Ministry duties still range from proclaiming the Word to sitting with someone who’s dying to showing up in the neighborhood. “Look to the left in your pew; look to the right in your pew,” McCaw suggested. “Look in the mirror.” She said she relishes the work of watching the second or third sermons people have been bold enough to preach in their faith community. “What I shared at our mid council meeting was that it’s a beautiful thing to watch a preacher being born,” she said, “or to watch anybody discover their vocation.”

Faith communities have a unique role in the place they’re situated, she said.

“We show up to worship God knowing there are all kinds of stories of brokenness and fear and longing, and yet at the same time we open the scriptures and raise our voices and pray together so we can allow for grief and hold onto hope … and create spaces for both.

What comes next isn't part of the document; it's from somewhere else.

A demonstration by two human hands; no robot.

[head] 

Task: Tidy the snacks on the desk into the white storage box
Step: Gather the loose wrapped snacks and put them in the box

I think the church is uniquely poised to be able to do that,” she said. “That gives us the courage to lament and hope, even in the messiness. It’s a unique gift of the church to the world.”

The Rev. Dr. Lee Hinson-Hasty

When asked by Hinson-Hasty to offer listeners a charge or benediction, McCaw included these words for the Advent season: “As we find ourselves traveling in midair, let us not curl up or look back. Let us keep our eyes on the horizon and be watching for God to be sparking curiosity and hope in one another — essentially to be keeping the faith, which God has given to us. May the inexhaustible grace of our Lord Jesus Christ, the abundant love of God and the ever-sure faithful presence of the Holy Spirit be with us today, tomorrow and the next day — and always. Amen.”